Collection entries
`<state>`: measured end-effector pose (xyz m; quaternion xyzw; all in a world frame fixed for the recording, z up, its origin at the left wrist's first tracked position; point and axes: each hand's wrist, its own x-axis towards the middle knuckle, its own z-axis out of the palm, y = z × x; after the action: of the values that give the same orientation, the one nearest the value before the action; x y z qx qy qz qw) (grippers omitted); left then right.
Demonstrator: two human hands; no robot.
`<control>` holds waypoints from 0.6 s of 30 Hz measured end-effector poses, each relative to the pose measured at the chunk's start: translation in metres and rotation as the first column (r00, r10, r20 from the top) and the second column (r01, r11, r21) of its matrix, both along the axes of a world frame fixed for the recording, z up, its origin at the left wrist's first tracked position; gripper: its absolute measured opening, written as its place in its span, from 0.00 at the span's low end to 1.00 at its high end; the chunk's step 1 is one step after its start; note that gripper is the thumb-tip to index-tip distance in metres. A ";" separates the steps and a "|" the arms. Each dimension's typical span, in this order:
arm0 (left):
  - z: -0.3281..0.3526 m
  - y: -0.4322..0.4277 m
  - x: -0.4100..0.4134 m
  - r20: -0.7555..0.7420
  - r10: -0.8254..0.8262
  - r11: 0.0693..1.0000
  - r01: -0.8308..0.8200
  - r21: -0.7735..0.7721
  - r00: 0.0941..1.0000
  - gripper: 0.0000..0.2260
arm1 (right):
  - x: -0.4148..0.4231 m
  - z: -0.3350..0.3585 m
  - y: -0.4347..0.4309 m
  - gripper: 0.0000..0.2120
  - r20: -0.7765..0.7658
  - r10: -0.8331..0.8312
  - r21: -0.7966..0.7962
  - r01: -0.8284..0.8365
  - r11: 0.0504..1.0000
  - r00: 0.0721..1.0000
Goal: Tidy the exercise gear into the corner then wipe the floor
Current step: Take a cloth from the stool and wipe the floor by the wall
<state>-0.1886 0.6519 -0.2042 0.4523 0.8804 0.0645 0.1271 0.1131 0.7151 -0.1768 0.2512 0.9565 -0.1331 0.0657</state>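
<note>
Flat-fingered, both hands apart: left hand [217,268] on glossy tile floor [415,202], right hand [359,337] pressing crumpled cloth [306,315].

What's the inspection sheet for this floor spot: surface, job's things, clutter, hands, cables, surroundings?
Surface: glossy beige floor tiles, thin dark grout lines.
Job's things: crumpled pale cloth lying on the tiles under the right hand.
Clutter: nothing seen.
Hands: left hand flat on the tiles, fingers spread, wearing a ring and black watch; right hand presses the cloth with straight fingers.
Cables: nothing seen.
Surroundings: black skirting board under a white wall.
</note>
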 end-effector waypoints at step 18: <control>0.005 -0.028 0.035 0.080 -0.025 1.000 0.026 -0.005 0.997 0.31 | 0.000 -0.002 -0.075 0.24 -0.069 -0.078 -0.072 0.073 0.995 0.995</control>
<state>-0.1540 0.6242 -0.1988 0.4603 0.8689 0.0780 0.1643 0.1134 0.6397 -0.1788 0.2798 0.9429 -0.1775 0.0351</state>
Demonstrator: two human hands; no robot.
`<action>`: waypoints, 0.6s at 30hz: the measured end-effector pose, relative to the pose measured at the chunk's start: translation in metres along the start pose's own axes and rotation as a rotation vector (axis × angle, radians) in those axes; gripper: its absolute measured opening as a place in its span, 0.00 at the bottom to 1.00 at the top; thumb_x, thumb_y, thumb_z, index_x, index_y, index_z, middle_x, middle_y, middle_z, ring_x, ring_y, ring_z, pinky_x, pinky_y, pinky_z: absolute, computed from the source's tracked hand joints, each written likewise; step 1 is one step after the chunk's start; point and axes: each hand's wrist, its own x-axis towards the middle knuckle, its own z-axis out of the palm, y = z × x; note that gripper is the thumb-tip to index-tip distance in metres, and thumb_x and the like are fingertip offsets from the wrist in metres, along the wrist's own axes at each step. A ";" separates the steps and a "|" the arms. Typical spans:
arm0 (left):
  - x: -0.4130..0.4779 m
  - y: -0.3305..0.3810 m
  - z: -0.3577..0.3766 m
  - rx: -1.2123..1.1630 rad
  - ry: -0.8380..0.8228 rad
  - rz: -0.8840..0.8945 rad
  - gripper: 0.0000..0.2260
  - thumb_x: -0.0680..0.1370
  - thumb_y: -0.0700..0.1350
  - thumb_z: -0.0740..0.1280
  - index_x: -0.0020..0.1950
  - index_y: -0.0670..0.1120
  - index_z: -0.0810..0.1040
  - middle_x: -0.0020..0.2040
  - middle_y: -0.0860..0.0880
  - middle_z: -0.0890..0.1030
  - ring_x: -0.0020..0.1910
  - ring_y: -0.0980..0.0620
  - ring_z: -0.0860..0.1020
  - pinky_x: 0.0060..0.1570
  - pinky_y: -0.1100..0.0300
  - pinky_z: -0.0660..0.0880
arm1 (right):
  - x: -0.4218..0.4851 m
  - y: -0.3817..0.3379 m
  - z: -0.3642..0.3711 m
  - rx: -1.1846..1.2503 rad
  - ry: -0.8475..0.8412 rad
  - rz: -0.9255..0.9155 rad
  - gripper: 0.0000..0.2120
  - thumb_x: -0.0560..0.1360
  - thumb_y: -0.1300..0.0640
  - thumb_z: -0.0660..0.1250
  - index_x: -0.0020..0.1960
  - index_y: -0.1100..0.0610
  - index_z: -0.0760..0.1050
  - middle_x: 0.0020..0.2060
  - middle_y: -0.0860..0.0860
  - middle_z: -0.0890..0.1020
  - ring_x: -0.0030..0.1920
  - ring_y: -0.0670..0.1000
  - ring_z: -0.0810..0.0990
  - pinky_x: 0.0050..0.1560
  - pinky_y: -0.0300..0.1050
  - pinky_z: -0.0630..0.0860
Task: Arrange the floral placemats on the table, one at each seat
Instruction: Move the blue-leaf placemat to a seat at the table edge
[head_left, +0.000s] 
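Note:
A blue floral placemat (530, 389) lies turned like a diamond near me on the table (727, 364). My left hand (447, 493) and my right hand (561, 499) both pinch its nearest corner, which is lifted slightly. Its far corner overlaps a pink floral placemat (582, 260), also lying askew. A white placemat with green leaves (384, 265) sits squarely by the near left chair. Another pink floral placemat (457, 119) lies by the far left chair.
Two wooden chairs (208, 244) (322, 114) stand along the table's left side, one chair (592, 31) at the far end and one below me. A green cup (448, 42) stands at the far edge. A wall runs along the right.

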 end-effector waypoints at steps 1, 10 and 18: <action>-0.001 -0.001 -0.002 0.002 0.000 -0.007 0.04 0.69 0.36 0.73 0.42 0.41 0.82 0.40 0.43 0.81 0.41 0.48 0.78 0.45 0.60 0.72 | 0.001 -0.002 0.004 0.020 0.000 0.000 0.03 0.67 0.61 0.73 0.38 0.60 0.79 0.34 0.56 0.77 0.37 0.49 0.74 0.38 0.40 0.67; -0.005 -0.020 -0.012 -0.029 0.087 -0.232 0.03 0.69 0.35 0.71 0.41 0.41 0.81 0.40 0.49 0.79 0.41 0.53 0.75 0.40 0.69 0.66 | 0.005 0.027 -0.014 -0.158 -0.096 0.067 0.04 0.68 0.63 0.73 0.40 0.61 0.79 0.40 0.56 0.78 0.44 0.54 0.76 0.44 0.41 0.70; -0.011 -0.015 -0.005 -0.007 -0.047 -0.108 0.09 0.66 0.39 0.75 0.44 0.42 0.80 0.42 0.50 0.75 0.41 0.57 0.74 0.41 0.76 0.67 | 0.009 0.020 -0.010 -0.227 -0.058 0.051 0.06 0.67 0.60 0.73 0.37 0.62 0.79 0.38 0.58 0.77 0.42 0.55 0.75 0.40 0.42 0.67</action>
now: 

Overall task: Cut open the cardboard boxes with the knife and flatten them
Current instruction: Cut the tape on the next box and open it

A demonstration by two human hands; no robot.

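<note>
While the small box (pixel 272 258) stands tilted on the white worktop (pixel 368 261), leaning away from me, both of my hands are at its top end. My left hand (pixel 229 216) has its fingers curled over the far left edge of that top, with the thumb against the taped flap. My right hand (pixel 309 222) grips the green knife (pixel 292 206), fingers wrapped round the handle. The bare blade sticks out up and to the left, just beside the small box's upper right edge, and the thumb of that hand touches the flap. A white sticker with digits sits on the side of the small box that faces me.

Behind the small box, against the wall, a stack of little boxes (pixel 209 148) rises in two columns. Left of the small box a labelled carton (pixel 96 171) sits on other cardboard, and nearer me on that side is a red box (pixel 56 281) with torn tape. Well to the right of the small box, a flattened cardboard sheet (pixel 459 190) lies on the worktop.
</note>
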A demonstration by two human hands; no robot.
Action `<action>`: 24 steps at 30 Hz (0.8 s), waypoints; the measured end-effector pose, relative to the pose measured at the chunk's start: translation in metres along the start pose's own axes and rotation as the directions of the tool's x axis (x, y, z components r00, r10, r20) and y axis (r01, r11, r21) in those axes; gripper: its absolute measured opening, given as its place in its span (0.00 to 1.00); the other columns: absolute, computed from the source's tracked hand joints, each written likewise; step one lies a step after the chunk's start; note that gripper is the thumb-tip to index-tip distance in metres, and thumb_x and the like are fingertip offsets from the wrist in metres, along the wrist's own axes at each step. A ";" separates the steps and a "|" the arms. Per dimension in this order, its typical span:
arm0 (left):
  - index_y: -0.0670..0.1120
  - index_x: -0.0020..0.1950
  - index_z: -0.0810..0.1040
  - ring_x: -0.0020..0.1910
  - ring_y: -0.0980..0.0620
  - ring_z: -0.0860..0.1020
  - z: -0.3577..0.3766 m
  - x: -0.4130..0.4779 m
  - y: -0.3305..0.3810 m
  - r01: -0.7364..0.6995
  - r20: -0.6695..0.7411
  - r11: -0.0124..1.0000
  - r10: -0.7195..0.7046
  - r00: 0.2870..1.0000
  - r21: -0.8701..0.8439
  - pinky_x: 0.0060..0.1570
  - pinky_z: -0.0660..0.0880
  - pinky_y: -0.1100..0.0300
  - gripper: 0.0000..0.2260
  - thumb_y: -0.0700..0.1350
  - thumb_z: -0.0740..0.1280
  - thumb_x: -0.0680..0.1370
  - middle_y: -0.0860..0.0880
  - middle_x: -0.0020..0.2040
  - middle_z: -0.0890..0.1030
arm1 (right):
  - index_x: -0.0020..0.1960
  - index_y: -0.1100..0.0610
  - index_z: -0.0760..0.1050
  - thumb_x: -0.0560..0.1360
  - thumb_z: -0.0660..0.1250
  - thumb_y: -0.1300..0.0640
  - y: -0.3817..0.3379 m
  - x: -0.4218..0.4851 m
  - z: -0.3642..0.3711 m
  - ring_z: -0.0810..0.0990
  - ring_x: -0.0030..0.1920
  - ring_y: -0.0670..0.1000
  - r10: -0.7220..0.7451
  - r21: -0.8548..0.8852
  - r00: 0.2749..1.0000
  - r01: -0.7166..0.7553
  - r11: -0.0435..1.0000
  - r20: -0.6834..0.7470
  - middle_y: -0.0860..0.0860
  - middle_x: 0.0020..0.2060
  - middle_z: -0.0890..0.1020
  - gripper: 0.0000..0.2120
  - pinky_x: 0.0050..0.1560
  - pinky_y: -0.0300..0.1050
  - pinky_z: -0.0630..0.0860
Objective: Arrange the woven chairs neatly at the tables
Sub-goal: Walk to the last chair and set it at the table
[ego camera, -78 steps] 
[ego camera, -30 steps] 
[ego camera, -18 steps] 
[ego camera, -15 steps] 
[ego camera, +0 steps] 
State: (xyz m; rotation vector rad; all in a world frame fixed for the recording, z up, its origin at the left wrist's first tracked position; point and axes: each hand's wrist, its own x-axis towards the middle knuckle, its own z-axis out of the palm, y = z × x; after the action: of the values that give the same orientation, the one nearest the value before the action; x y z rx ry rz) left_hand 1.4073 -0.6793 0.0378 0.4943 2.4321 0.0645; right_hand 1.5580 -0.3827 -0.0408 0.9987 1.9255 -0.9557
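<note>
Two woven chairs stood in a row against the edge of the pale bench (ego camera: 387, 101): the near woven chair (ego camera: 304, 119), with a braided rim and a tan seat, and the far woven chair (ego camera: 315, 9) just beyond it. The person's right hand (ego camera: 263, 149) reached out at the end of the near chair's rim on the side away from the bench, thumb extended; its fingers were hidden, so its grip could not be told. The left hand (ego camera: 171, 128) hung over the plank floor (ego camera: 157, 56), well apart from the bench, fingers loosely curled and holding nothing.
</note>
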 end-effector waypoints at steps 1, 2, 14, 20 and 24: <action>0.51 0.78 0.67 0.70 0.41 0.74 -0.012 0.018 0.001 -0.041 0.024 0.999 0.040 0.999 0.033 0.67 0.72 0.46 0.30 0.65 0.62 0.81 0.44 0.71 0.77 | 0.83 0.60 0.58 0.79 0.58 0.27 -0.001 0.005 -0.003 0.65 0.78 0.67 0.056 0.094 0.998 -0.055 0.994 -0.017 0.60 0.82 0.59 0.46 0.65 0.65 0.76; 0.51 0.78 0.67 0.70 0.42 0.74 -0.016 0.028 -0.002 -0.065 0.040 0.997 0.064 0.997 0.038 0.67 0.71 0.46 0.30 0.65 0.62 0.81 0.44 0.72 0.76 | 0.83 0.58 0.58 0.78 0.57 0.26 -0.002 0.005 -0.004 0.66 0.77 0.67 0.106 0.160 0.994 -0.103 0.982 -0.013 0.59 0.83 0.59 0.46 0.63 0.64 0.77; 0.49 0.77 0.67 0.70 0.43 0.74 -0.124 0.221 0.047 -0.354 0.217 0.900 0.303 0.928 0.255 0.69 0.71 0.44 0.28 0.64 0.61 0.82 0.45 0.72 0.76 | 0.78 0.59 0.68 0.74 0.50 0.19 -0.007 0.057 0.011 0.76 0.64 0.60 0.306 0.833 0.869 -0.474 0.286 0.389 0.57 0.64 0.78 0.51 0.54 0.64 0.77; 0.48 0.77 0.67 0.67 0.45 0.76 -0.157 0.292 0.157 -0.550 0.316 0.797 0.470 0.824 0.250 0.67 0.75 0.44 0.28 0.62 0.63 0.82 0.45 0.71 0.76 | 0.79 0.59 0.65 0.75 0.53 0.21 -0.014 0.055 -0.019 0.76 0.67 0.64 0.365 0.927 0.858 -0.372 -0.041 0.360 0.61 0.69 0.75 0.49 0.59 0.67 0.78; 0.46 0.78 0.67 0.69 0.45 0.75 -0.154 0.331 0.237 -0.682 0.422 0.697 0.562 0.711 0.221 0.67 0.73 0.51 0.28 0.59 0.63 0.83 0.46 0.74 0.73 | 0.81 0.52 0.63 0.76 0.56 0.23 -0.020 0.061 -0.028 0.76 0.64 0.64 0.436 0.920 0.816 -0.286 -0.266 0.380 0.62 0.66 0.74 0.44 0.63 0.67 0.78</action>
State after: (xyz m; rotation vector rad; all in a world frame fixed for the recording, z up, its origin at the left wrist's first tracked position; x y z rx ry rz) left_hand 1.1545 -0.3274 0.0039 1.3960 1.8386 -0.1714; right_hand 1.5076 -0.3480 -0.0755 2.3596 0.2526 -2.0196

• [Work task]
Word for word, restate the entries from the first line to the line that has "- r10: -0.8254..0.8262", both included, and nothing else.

• [Answer to the problem]
`<state>`: measured end-effector pose (xyz m; quaternion xyzw; all in a world frame fixed for the recording, z up, its origin at the left wrist's first tracked position; point and axes: each hand's wrist, its own x-axis towards the middle knuckle, its own z-axis out of the palm, y = z × x; after the action: of the values that give the same orientation, the one nearest the value before the action; x y z qx qy qz qw) (grippers omitted); left then right.
Demonstrator: two human hands; no robot.
`<control>` holds waypoints from 0.6 s of 30 Hz measured end-effector poses, each relative to the pose measured at the chunk's start: translation in metres and rotation as the first column (r00, r10, r20 from the top) and the second column (r01, r11, r21) of its matrix, both along the axes of a world frame fixed for the recording, z up, its origin at the left wrist's first tracked position; gripper: its absolute measured opening, written as its place in its span, from 0.00 at the span's low end to 1.00 at its high end; the chunk's step 1 is one step after its start; note that gripper is the thumb-tip to index-tip distance in metres. A ";" separates the steps and a "|" the arms. Each dimension's typical span, in this order:
arm0 (left):
  - z: -0.3281..0.3526 m
  - y: -0.4322..0.4277 m
  - x: -0.4100..0.4134 m
  - r20: -0.7555..0.7420
  - r10: -0.8254..0.8262

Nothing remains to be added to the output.